Re: [PATCH v3 3/3] sched: Introduce RLIMIT_UCLAMP

From: Qais Yousef
Date: Thu Jul 01 2021 - 13:52:56 EST


On 07/01/21 12:05, Quentin Perret wrote:
> Hi Qais,
>
> On Thursday 01 Jul 2021 at 11:50:14 (+0100), Qais Yousef wrote:
> > > diff --git a/fs/proc/base.c b/fs/proc/base.c
> > > index 9cbd915025ad..91a78cf1fe79 100644
> > > --- a/fs/proc/base.c
> > > +++ b/fs/proc/base.c
> > > @@ -586,6 +586,7 @@ static const struct limit_names lnames[RLIM_NLIMITS] = {
> > > [RLIMIT_NICE] = {"Max nice priority", NULL},
> > > [RLIMIT_RTPRIO] = {"Max realtime priority", NULL},
> > > [RLIMIT_RTTIME] = {"Max realtime timeout", "us"},
> > > + [RLIMIT_UCLAMP] = {"Max utilization clamp", NULL},
> >
> > I think a single RLIMIT_UCLAMP is fine for pure permission control. But if we
> > have to do something with the currently requested values we'd need to split it
> > IMO.
>
> I don't see why we'd need to TBH. Increasing the uclamp min of task will
> request a higher capacity for the task, and increasing the uclamp min
> will _allow_ the task to ask for a higher capacity. So at the end of the
> day, what we want to limit is how much can a task request, no matter
> how it does it. It's all the same thing in my mind, but if you have a
> clear idea of what could go wrong, then I'm happy to think again :)

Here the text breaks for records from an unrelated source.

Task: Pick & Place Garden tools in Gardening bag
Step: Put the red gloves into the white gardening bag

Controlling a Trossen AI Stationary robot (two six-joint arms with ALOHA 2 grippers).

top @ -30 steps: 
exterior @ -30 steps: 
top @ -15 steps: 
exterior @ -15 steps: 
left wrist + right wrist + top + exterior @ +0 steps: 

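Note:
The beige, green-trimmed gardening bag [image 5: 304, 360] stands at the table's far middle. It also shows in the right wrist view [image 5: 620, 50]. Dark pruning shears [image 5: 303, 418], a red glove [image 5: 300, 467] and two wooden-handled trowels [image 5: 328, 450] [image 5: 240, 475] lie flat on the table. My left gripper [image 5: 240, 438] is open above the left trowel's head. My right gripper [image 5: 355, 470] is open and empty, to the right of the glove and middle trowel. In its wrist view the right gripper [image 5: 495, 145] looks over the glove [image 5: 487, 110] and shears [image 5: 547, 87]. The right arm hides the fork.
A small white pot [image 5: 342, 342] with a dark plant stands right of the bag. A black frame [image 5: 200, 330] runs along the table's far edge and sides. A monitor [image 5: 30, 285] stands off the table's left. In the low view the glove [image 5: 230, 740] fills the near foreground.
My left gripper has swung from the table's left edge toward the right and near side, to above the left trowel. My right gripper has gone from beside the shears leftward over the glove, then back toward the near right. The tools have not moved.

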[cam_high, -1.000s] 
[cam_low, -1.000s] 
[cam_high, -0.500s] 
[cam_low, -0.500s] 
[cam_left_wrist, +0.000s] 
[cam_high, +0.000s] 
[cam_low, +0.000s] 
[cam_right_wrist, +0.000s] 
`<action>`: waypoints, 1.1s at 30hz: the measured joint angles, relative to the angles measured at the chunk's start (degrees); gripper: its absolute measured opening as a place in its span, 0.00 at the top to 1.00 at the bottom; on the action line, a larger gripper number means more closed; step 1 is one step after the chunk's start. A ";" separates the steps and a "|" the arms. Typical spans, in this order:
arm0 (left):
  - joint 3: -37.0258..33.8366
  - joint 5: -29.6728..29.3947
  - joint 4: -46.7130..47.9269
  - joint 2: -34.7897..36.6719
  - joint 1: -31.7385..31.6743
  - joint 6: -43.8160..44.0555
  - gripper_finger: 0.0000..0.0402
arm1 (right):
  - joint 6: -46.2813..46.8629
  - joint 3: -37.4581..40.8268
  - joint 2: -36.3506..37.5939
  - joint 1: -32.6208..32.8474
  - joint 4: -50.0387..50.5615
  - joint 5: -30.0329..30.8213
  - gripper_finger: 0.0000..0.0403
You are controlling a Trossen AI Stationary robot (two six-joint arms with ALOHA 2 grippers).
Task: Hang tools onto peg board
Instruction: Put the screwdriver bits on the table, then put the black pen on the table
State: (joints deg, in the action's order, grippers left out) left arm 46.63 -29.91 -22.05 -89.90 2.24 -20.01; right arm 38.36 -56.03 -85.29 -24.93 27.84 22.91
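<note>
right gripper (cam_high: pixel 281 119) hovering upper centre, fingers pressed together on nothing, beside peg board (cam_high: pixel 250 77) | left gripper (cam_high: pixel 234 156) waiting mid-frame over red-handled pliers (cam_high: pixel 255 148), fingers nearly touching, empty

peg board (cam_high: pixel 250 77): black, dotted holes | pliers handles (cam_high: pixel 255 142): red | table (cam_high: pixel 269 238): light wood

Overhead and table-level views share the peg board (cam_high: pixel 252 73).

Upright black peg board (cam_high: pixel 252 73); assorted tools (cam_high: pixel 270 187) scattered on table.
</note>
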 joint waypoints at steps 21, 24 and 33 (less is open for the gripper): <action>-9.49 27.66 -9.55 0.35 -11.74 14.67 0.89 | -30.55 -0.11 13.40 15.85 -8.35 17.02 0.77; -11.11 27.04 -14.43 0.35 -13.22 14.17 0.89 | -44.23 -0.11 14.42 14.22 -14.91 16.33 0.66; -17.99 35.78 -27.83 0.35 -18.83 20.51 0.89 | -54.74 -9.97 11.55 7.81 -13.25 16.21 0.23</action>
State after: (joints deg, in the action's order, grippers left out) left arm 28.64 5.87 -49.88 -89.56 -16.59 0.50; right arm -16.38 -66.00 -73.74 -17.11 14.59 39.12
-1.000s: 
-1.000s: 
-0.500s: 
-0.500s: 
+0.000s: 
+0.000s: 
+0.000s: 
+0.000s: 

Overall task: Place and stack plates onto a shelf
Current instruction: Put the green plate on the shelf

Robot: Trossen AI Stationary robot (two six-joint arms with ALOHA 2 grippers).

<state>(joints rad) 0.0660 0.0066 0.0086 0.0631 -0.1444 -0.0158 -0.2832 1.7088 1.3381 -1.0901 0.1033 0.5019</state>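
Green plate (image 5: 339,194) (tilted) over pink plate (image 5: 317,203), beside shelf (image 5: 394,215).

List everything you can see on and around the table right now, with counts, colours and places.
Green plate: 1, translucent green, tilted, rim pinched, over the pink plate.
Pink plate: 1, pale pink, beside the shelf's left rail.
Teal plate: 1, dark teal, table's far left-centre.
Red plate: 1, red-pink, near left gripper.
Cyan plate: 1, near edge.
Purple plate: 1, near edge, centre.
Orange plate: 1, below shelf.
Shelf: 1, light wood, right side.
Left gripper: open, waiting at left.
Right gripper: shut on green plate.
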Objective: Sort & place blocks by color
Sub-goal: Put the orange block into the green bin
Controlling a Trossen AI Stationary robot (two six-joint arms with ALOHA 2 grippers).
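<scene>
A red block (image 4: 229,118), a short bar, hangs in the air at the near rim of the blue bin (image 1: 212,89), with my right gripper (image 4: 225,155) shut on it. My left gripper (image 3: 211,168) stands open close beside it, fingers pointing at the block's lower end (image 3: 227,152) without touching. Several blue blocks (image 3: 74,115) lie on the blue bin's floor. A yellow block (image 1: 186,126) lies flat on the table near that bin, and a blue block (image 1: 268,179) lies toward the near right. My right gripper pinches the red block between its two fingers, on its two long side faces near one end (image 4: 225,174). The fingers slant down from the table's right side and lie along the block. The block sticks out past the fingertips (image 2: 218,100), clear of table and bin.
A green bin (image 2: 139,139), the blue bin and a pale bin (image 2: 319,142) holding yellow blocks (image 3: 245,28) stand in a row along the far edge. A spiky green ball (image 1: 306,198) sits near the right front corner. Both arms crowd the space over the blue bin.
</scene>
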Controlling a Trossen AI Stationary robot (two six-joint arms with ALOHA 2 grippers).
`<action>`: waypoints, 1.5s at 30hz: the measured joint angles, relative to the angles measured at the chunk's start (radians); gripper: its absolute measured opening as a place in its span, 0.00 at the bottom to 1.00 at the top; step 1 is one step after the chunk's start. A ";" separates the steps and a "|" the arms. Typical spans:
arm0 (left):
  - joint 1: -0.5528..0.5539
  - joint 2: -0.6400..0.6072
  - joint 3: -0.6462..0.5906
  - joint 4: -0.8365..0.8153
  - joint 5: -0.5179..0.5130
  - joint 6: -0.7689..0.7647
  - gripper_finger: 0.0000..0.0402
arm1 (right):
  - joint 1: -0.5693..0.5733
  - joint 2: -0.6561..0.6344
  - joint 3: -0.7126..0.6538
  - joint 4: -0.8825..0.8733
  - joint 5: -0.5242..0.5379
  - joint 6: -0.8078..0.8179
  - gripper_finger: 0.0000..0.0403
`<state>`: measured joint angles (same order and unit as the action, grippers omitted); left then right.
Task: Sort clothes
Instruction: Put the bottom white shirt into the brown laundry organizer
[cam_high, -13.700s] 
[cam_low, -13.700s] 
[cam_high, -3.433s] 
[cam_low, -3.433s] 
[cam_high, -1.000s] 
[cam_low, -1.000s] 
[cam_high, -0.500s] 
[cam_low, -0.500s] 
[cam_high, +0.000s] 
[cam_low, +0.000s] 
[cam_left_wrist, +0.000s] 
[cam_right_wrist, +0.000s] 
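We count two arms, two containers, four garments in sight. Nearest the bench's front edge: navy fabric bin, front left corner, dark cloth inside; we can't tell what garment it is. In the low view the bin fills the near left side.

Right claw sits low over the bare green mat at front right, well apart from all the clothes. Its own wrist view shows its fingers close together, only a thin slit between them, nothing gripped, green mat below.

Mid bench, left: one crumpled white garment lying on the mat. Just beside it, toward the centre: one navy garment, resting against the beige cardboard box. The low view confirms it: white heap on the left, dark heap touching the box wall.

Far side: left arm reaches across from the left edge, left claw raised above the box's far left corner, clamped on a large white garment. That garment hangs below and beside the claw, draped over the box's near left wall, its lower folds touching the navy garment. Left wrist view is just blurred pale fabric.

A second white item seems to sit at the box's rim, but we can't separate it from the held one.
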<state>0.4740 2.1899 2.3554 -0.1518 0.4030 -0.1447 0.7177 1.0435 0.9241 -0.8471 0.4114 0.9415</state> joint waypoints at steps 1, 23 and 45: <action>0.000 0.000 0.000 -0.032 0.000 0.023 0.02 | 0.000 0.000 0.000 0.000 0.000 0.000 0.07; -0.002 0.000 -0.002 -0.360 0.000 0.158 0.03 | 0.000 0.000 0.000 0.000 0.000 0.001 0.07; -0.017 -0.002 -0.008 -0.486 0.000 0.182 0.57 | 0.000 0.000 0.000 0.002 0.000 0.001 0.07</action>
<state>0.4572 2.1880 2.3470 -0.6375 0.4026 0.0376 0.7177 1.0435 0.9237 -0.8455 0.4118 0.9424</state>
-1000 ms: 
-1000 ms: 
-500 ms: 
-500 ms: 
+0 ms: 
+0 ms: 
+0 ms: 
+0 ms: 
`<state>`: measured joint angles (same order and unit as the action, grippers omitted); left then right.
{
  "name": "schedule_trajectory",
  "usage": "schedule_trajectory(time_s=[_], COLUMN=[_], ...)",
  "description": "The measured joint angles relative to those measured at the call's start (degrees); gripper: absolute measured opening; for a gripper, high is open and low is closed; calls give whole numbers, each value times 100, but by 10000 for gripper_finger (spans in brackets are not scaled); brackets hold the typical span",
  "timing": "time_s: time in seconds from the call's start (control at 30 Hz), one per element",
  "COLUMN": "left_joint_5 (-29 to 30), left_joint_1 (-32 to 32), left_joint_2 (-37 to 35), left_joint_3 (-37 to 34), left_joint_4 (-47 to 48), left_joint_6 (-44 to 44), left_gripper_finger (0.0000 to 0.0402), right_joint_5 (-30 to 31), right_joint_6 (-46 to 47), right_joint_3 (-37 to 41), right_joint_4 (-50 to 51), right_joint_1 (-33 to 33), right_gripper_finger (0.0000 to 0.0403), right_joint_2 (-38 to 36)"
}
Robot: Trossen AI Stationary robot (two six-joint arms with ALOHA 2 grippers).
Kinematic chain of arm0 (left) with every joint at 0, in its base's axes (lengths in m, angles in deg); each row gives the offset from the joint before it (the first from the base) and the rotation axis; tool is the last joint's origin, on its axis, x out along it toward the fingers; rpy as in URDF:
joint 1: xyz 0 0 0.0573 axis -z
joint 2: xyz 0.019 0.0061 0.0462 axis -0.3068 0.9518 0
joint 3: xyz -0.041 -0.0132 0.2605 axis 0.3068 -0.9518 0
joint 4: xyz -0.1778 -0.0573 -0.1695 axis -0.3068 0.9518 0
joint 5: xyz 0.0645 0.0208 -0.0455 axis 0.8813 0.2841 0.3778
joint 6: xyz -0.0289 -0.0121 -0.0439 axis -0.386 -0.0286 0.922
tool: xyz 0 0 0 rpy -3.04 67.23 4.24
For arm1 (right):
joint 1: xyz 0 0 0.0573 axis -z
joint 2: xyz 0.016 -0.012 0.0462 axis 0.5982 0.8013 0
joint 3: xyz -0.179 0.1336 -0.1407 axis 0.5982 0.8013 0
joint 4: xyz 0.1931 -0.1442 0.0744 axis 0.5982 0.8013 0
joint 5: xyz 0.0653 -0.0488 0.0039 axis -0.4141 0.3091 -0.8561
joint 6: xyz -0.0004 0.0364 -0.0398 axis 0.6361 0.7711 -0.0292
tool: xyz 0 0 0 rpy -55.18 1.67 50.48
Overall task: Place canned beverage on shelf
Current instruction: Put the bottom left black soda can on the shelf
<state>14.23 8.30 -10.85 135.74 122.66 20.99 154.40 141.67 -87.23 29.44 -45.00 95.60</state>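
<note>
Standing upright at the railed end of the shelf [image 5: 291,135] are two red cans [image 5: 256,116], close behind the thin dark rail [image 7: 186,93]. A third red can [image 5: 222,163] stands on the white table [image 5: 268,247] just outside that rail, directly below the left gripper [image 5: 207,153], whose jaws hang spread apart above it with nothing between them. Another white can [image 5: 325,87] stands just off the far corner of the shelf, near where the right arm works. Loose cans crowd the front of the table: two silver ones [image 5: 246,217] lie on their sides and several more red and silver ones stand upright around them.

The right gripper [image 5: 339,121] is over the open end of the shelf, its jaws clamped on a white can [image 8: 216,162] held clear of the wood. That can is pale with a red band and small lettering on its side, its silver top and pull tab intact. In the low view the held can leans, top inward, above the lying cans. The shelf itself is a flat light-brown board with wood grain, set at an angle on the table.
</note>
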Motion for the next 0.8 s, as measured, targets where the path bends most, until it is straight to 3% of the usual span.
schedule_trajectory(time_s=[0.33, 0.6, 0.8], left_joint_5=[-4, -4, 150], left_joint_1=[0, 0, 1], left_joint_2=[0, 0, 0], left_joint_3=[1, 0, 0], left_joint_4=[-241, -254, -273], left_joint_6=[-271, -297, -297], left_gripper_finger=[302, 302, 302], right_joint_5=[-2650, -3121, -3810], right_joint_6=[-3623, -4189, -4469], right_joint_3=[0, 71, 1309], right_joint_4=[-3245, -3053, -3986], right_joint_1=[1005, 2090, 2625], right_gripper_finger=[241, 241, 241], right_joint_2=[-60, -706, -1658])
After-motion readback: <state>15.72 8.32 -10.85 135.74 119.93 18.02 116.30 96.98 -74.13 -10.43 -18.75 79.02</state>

There are several thoughts actually. A bit hard to articulate at this time of
day, but let me try.

/proc/sys/kernel/sched_util_clamp_min/max are system wide limits. RLIMIT_UCLAMP
seems to want to mimic it, so it makes sense for both to behave similarly.
Preventing task from requesting a boost (raising UCLAMP_MIN) is different from
preventing a task going above performance point (raising UCLAMP_MAX). One
could want to control one without impacting the other.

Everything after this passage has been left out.